Pediatric Endocrinology, Mattel Children's Hospital at University of California, Los Angeles, 10833 Le Conte Avenue, MDCC 22-315, Los Angeles, California 90095, USA.
J Clin Endocrinol Metab. 2010 May;95(5):2089-98. doi: 10.1210/jc.2009-2139. Epub 2010 Mar 5.
We recently showed that, in IGF-based GH therapy, the IGF-I target chosen affects GH dose requirements, and higher IGF-I targets are associated with more robust growth parameters.
The objective of the study was to compare the response of GH-deficient (GHD) vs. idiopathic short-stature (ISS) children to IGF-based GH therapy.
This was a 2-yr, open-label, randomized trial.
The setting was multicenter and outpatient.
Prepubertal short children [height sd score (SDS) < -2] with low IGF-I levels (<or=-1 SDS), subclassified based on the peak stimulated serum GH concentration at baseline, into two subgroups: GHD (n = 63, GH < 7 ng/ml) and ISS (n = 102, GH >or= 7 ng/ml).
Patients were randomized 2:2:1 to three treatment groups: IGF-I target of 0 SDS (IGF0T), 2 SDS (IGF2T), or a conventional weight-based GH dosing of 40 microg/kg x d (Conv).
Change in (Delta) height SDS, IGF-I SDS, and GH dose was measured.

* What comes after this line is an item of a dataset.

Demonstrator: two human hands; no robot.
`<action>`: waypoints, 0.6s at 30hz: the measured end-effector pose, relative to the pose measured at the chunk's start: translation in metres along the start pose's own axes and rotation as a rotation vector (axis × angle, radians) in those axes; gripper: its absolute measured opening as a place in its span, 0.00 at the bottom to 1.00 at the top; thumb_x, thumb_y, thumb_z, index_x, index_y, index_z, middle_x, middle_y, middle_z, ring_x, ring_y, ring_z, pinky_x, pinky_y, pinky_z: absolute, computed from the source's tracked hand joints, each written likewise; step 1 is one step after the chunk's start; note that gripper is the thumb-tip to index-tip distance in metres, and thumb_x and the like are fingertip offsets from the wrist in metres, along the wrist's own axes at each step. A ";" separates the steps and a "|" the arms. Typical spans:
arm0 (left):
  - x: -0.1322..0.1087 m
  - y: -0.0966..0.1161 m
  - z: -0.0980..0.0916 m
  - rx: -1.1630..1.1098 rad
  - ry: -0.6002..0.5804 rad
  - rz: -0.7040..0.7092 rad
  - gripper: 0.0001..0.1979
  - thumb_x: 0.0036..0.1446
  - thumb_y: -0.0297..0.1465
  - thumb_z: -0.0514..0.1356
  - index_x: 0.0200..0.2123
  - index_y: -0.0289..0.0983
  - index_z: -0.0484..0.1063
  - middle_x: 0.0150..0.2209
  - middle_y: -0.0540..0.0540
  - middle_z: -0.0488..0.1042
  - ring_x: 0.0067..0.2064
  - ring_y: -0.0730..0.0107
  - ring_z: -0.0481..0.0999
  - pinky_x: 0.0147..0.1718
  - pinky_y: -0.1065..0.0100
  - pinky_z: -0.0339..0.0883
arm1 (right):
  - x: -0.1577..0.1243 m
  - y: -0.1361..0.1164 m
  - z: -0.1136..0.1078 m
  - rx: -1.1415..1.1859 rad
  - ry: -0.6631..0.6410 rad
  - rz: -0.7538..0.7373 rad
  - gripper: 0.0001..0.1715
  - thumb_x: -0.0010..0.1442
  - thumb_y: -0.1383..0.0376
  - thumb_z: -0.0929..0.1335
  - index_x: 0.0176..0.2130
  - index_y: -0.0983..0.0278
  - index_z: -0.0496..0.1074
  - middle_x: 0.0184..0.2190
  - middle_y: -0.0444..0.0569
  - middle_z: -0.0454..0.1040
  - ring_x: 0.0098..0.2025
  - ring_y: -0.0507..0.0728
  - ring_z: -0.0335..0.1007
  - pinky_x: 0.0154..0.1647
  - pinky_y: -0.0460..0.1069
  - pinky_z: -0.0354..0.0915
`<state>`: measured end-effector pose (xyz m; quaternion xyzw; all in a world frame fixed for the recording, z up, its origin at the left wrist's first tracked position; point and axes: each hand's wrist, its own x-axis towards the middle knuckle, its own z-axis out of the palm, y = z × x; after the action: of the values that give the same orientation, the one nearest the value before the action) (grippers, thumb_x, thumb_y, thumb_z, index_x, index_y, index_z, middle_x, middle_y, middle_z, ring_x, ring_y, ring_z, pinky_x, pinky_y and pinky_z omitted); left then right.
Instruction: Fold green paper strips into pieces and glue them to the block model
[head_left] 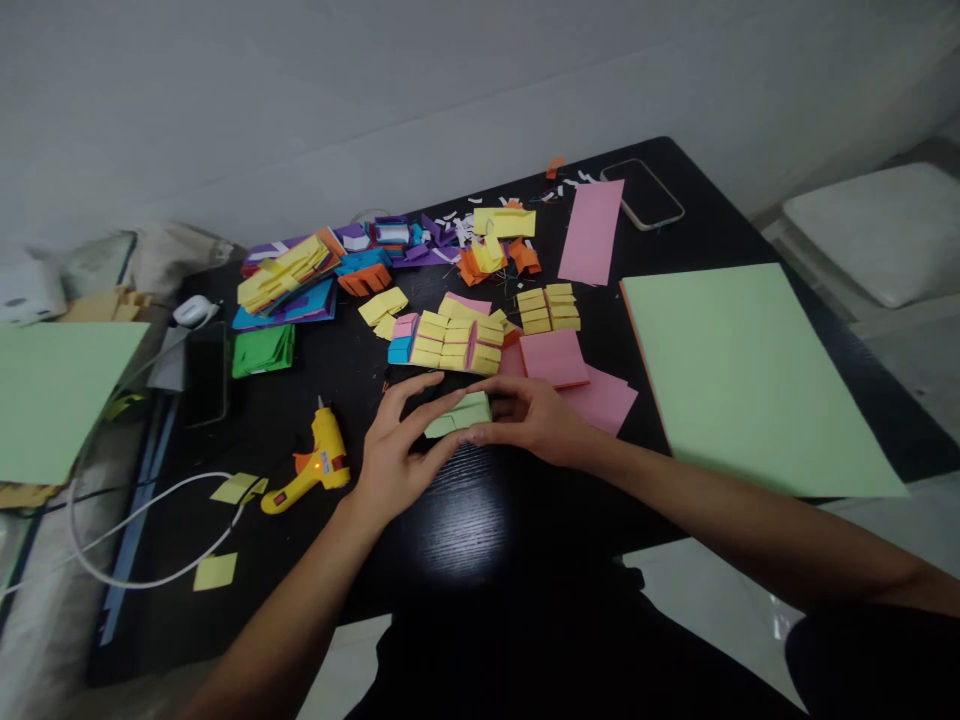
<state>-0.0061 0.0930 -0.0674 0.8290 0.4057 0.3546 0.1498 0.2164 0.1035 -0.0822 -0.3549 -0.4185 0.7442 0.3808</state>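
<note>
While the left hand (394,445) and the right hand (546,425) grip green folded paper (473,408) between them, I see one glue gun (328,447) leftward, yellow paper blocks (454,350) crowding just beyond, one phone (645,195) farther right

1. The place looks like a plain room in a home, with a small paper-craft corner set up in it.
2. A black worktop (465,515) stands against a bare, pale wall (450,100), and a white seat (885,235) is beside its right end.
3. Craft work shows in the yellow glue gun (328,450), the folded yellow paper blocks (457,345), the large green sheet (757,380) and the paper scraps strewn toward the wall.
4. Everyday belongings share the surface: a phone (643,195) at the far right and a looping white cable (127,586) at the left.
</note>
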 end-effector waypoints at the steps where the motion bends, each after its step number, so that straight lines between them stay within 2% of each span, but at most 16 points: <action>1: 0.000 0.000 0.000 0.014 0.017 0.014 0.18 0.64 0.33 0.70 0.56 0.43 0.78 0.60 0.38 0.74 0.60 0.53 0.76 0.58 0.50 0.73 | 0.000 0.000 0.000 0.005 -0.005 0.007 0.29 0.47 0.61 0.84 0.48 0.61 0.79 0.40 0.47 0.83 0.41 0.58 0.82 0.50 0.57 0.79; 3: 0.000 0.001 0.000 0.012 0.053 0.042 0.15 0.62 0.32 0.71 0.52 0.41 0.78 0.56 0.39 0.77 0.57 0.55 0.78 0.56 0.52 0.73 | 0.001 -0.001 0.000 0.014 -0.017 0.022 0.29 0.47 0.60 0.84 0.47 0.62 0.79 0.36 0.45 0.82 0.37 0.56 0.81 0.45 0.55 0.79; 6: 0.001 0.003 0.001 -0.125 0.070 0.016 0.10 0.61 0.29 0.71 0.44 0.39 0.77 0.47 0.43 0.81 0.49 0.61 0.82 0.50 0.58 0.75 | 0.000 -0.002 0.002 -0.059 0.003 -0.018 0.29 0.45 0.59 0.84 0.45 0.62 0.77 0.37 0.45 0.81 0.37 0.56 0.80 0.41 0.53 0.78; 8: 0.002 0.005 0.001 -0.263 0.053 -0.081 0.07 0.61 0.28 0.71 0.39 0.38 0.75 0.43 0.45 0.82 0.45 0.64 0.83 0.46 0.62 0.76 | -0.002 -0.003 0.003 -0.184 0.033 -0.073 0.28 0.47 0.58 0.83 0.46 0.61 0.77 0.37 0.45 0.81 0.37 0.56 0.79 0.41 0.53 0.76; 12: 0.002 0.007 0.001 -0.511 0.061 -0.317 0.06 0.63 0.29 0.69 0.36 0.38 0.74 0.39 0.47 0.82 0.39 0.69 0.82 0.40 0.68 0.75 | -0.006 -0.006 0.005 -0.368 0.050 -0.195 0.21 0.60 0.58 0.76 0.51 0.61 0.75 0.43 0.50 0.81 0.41 0.56 0.78 0.42 0.52 0.74; 15: 0.003 0.011 0.001 -0.644 0.040 -0.388 0.07 0.62 0.30 0.69 0.34 0.38 0.74 0.36 0.48 0.81 0.34 0.71 0.79 0.34 0.70 0.73 | -0.007 -0.004 0.006 -0.365 0.033 -0.240 0.21 0.62 0.58 0.75 0.52 0.61 0.74 0.48 0.52 0.81 0.45 0.57 0.79 0.43 0.53 0.74; 18: 0.004 0.013 0.003 -0.697 -0.001 -0.412 0.09 0.61 0.31 0.70 0.31 0.37 0.75 0.36 0.47 0.79 0.35 0.71 0.78 0.34 0.70 0.73 | -0.007 -0.002 0.006 -0.319 0.037 -0.203 0.21 0.61 0.57 0.76 0.51 0.61 0.75 0.48 0.52 0.81 0.45 0.58 0.79 0.44 0.53 0.73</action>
<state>0.0051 0.0881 -0.0603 0.6300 0.4191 0.4331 0.4899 0.2150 0.0963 -0.0765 -0.3804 -0.5576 0.6196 0.4007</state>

ISS subjects required higher GH doses than GHD patients in the IGF2T (but not IGF0T) arm (medians 119 and 65 microg/kg x d, respectively), indicating that ISS represents a partial GH-insensitive state that manifests during treatment with higher doses of GH. GHD children grew more than those with ISS in both IGF-targeted dosage groups despite similar IGF-I levels (suggesting a degree of IGF insensitivity in ISS subjects): Delta height SDS of 2.04 +/- 0.17 for GHD and 1.33 +/- 0.09 for ISS groups in IGF2T, 1.41 +/- 0.13 for children with GHD, and 0.84 +/- 0.07 for those with ISS in IGF0T.
IGF-based GH dosing is clinically feasible in both GHD and ISS patients, although GH dose requirements and auxological outcomes are distinct between these groups. This suggests a degree of both GH and IGF insensitivity in subjects with ISS that requires specific management strategies to optimize growth during GH therapy.
我们最近表明,在基于 IGF 的 GH 治疗中,所选的 IGF-I 靶标会影响 GH 剂量需求,而较高的 IGF-I 靶标与更显著的生长参数相关。
本研究的目的是比较生长激素缺乏症(GHD)和特发性身材矮小(ISS)儿童对基于 IGF 的 GH 治疗的反应。
这是一项为期 2 年、开放标签、随机试验。
该试验为多中心、门诊设置。
青春期前矮小儿童(身高标准差评分 [SDS] < -2),IGF-I 水平低(< -1 SDS),根据基线时最高刺激血清 GH 浓度进行分类,分为两个亚组:GHD(n = 63,GH < 7 ng/ml)和 ISS(n = 102,GH >or= 7 ng/ml)。
患者随机分为 2:2:1 三组治疗组:IGF-I 目标为 0 SDS(IGF0T)、2 SDS(IGF2T)或常规体重基础 GH 剂量 40 microg/kg x d(Conv)。
身高 SDS、IGF-I SDS 和 GH 剂量的变化。
在 IGF2T 组(而非 IGF0T 组),ISS 患者需要的 GH 剂量高于 GHD 患者(中位数分别为 119 和 65 microg/kg x d),表明 ISS 代表 GH 不敏感的部分状态,在较高剂量 GH 治疗期间表现出来。在两种 IGF 靶向剂量组中,GHD 患儿的生长速度均高于 ISS 患儿,尽管 IGF-I 水平相似(表明 ISS 患者存在一定程度的 IGF 不敏感性):IGF2T 组 GHD 患儿的身高 SDS 变化为 2.04 +/- 0.17,ISS 组为 1.33 +/- 0.09;IGF0T 组 GHD 患儿为 1.41 +/- 0.13,ISS 患儿为 0.84 +/- 0.07。
基于 IGF 的 GH 给药在 GHD 和 ISS 患者中均具有临床可行性,尽管两组的 GH 剂量需求和生长参数结果不同。这表明 ISS 患者存在一定程度的 GH 和 IGF 不敏感性,需要特定的管理策略来优化 GH 治疗期间的生长。